# [Activity]
Exact copy without images: repeat every entry as written.

# [Extracted records]
________
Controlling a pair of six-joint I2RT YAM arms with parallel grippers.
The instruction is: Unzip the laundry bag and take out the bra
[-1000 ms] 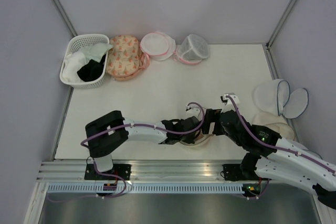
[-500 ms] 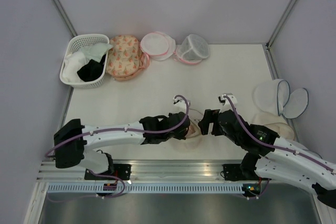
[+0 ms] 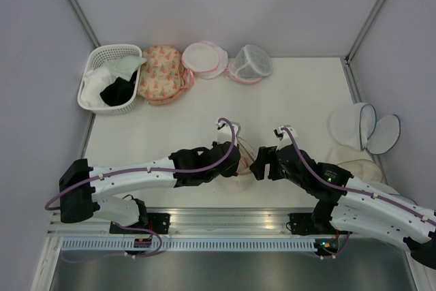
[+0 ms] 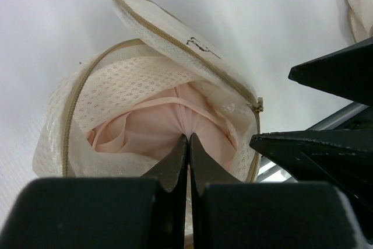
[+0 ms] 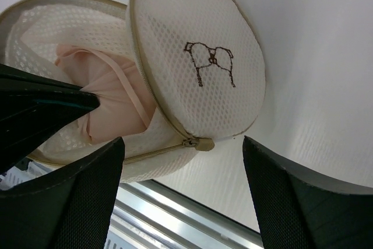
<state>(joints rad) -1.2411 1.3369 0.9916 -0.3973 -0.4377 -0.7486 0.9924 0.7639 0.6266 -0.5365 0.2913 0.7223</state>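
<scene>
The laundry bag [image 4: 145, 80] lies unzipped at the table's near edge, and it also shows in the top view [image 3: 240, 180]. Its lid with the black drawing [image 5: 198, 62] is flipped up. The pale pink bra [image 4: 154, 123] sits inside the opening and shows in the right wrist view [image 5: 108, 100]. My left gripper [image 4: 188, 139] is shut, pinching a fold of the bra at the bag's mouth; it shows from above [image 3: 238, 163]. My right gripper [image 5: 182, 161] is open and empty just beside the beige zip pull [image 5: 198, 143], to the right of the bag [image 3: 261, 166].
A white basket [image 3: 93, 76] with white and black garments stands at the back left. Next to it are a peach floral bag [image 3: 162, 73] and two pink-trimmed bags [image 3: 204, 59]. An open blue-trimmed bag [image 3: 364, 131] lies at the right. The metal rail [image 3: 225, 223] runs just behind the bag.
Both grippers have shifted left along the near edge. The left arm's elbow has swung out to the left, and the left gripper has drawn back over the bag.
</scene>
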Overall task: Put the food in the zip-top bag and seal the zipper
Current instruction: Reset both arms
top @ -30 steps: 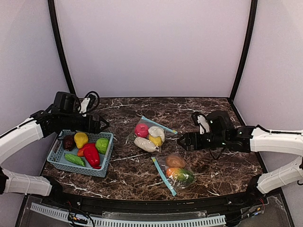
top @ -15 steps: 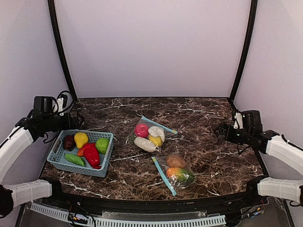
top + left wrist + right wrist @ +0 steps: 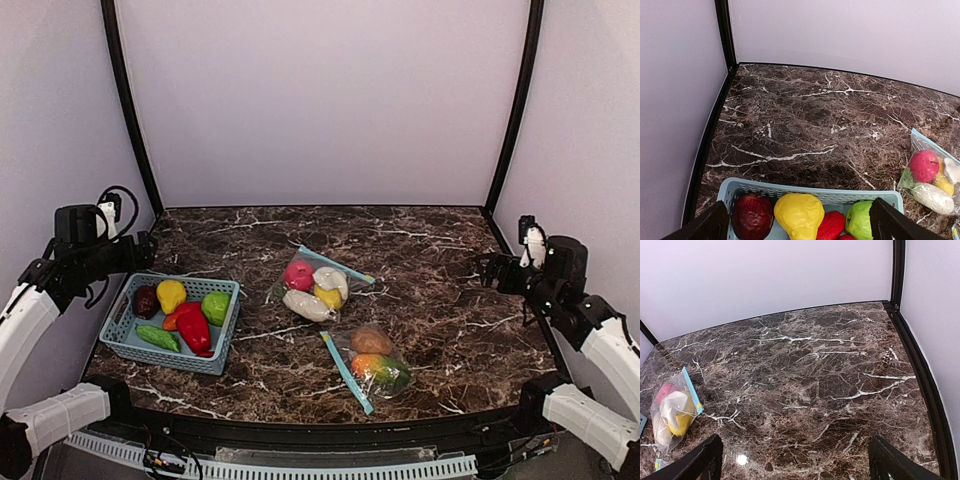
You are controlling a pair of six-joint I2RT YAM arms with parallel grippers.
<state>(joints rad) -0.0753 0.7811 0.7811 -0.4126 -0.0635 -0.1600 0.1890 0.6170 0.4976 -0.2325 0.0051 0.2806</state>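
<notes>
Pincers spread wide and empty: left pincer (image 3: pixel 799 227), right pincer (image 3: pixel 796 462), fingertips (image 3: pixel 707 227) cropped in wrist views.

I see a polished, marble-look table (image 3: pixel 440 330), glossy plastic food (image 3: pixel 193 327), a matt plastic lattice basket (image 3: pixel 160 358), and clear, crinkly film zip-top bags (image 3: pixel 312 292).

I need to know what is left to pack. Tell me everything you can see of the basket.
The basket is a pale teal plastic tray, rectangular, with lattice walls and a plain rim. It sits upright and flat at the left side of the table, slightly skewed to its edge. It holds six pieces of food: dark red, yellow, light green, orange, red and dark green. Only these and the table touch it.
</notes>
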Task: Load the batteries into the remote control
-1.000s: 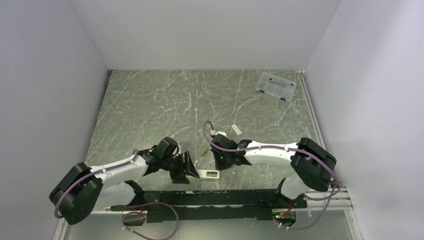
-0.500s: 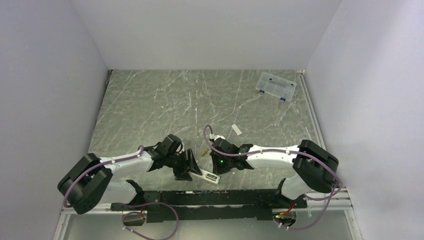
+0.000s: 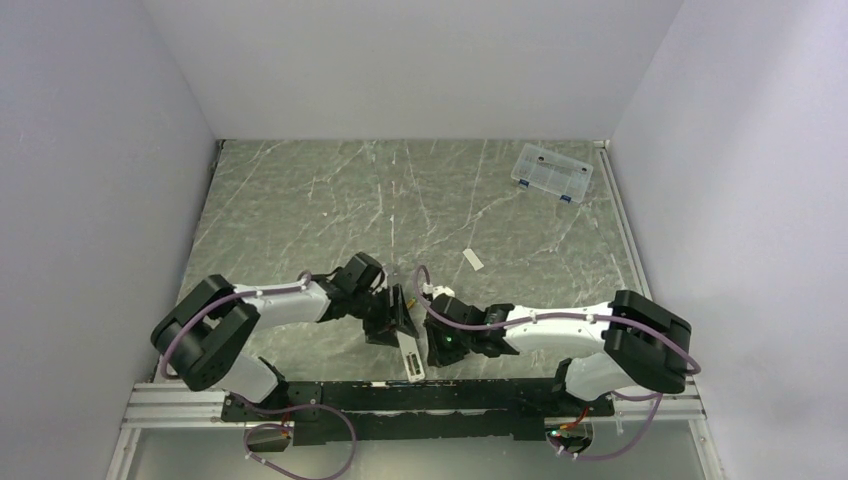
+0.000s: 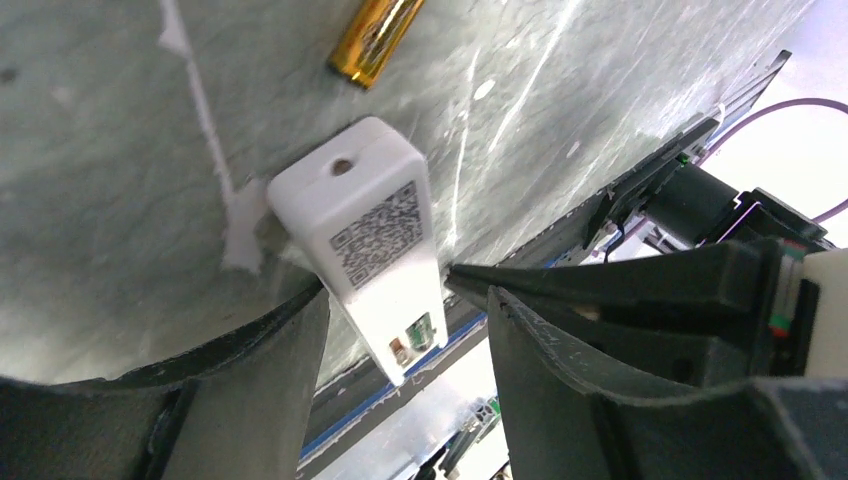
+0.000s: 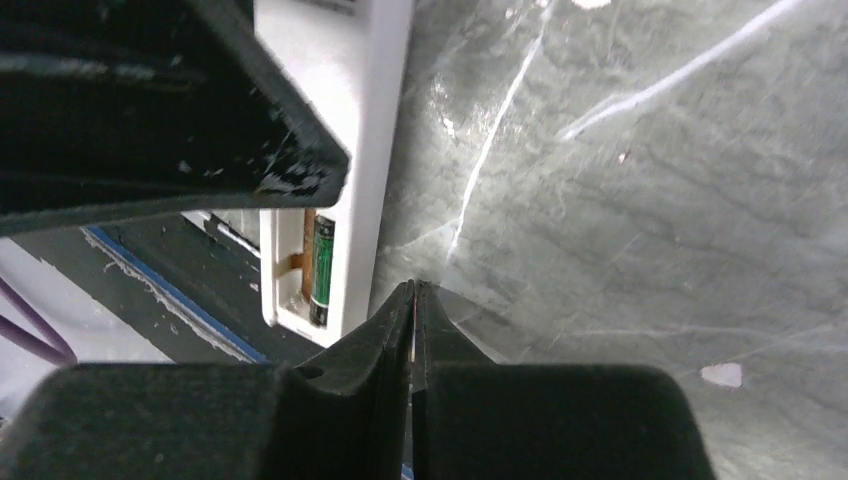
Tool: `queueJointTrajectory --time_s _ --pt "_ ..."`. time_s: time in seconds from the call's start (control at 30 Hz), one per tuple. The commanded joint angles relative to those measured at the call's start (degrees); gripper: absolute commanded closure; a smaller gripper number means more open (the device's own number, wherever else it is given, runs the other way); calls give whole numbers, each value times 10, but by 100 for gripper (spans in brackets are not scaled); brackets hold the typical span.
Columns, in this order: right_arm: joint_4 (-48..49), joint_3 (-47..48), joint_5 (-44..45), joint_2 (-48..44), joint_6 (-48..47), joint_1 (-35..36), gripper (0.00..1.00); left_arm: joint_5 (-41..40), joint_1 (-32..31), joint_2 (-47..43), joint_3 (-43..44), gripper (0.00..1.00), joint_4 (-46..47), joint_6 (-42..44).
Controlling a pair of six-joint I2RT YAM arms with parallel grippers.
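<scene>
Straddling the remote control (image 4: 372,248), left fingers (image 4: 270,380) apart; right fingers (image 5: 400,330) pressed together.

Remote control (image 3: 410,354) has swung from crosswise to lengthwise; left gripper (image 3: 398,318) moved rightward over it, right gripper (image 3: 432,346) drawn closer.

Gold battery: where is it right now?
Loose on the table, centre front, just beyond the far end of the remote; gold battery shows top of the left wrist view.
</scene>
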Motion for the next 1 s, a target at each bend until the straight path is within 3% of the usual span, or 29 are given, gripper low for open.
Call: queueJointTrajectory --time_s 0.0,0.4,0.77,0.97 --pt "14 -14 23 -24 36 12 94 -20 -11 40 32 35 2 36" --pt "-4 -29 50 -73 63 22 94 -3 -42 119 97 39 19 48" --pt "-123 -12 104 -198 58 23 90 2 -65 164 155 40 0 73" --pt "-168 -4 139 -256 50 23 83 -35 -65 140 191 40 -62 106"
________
# [Result for this task]
Controlling a pair of six-joint I2RT YAM arms with parallel grippers.
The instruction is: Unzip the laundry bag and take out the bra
[-1000 ms] 
[-500 ms] 
[+0 ms] 
[+0 ms] 
[+0 ms] 
<state>(joints rad) -1.2411 1.3369 0.9916 -0.3973 -0.4377 -0.7486 0.9924 0.7639 0.6266 -0.5365 0.2913 0.7223</state>
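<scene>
The laundry bag [image 4: 145, 80] lies unzipped at the table's near edge, and it also shows in the top view [image 3: 240, 180]. Its lid with the black drawing [image 5: 198, 62] is flipped up. The pale pink bra [image 4: 154, 123] sits inside the opening and shows in the right wrist view [image 5: 108, 100]. My left gripper [image 4: 188, 139] is shut, pinching a fold of the bra at the bag's mouth; it shows from above [image 3: 238, 163]. My right gripper [image 5: 182, 161] is open and empty just beside the beige zip pull [image 5: 198, 143], to the right of the bag [image 3: 261, 166].
A white basket [image 3: 93, 76] with white and black garments stands at the back left. Next to it are a peach floral bag [image 3: 162, 73] and two pink-trimmed bags [image 3: 204, 59]. An open blue-trimmed bag [image 3: 364, 131] lies at the right. The metal rail [image 3: 225, 223] runs just behind the bag.
Both grippers have shifted left along the near edge. The left arm's elbow has swung out to the left, and the left gripper has drawn back over the bag.
</scene>
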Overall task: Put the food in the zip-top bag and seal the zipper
Current instruction: Reset both arms
top @ -30 steps: 
top @ -15 steps: 
top + left wrist + right wrist @ +0 steps: 
You are controlling a pair of six-joint I2RT YAM arms with parallel grippers.
<state>(joints rad) -0.0753 0.7811 0.7811 -0.4126 -0.0635 -0.1600 0.1890 0.6170 0.4976 -0.2325 0.0051 0.2806</state>
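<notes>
Pincers spread wide and empty: left pincer (image 3: pixel 799 227), right pincer (image 3: pixel 796 462), fingertips (image 3: pixel 707 227) cropped in wrist views.

I see a polished, marble-look table (image 3: pixel 440 330), glossy plastic food (image 3: pixel 193 327), a matt plastic lattice basket (image 3: pixel 160 358), and clear, crinkly film zip-top bags (image 3: pixel 312 292).

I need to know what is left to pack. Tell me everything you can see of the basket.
The basket is a pale teal plastic tray, rectangular, with lattice walls and a plain rim. It sits upright and flat at the left side of the table, slightly skewed to its edge. It holds six pieces of food: dark red, yellow, light green, orange, red and dark green. Only these and the table touch it.
</notes>
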Task: Load the batteries into the remote control
-1.000s: 
-0.500s: 
+0.000s: 
+0.000s: 
+0.000s: 
Tool: `queueJointTrajectory --time_s _ --pt "_ ..."`. time_s: time in seconds from the call's start (control at 30 Hz), one per tuple. The commanded joint angles relative to those measured at the call's start (degrees); gripper: absolute commanded closure; a smaller gripper number means more open (the device's own number, wherever else it is given, runs the other way); calls give whole numbers, each value times 10, but by 100 for gripper (spans in brackets are not scaled); brackets hold the typical span.
Columns, in this order: right_arm: joint_4 (-48..49), joint_3 (-47..48), joint_5 (-44..45), joint_2 (-48..44), joint_6 (-48..47), joint_1 (-35..36), gripper (0.00..1.00); left_arm: joint_5 (-41..40), joint_1 (-32..31), joint_2 (-47..43), joint_3 (-43..44), gripper (0.00..1.00), joint_4 (-46..47), joint_6 (-42..44).
Controlling a pair of six-joint I2RT YAM arms with parallel grippers.
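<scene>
Straddling the remote control (image 4: 372,248), left fingers (image 4: 270,380) apart; right fingers (image 5: 400,330) pressed together.

Remote control (image 3: 410,354) has swung from crosswise to lengthwise; left gripper (image 3: 398,318) moved rightward over it, right gripper (image 3: 432,346) drawn closer.

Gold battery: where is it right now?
Loose on the table, centre front, just beyond the far end of the remote; gold battery shows top of the left wrist view.
</scene>
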Motion for the next 1 s, a target at each bend until the straight path is within 3% of the usual span, or 29 are given, gripper low for open.
Call: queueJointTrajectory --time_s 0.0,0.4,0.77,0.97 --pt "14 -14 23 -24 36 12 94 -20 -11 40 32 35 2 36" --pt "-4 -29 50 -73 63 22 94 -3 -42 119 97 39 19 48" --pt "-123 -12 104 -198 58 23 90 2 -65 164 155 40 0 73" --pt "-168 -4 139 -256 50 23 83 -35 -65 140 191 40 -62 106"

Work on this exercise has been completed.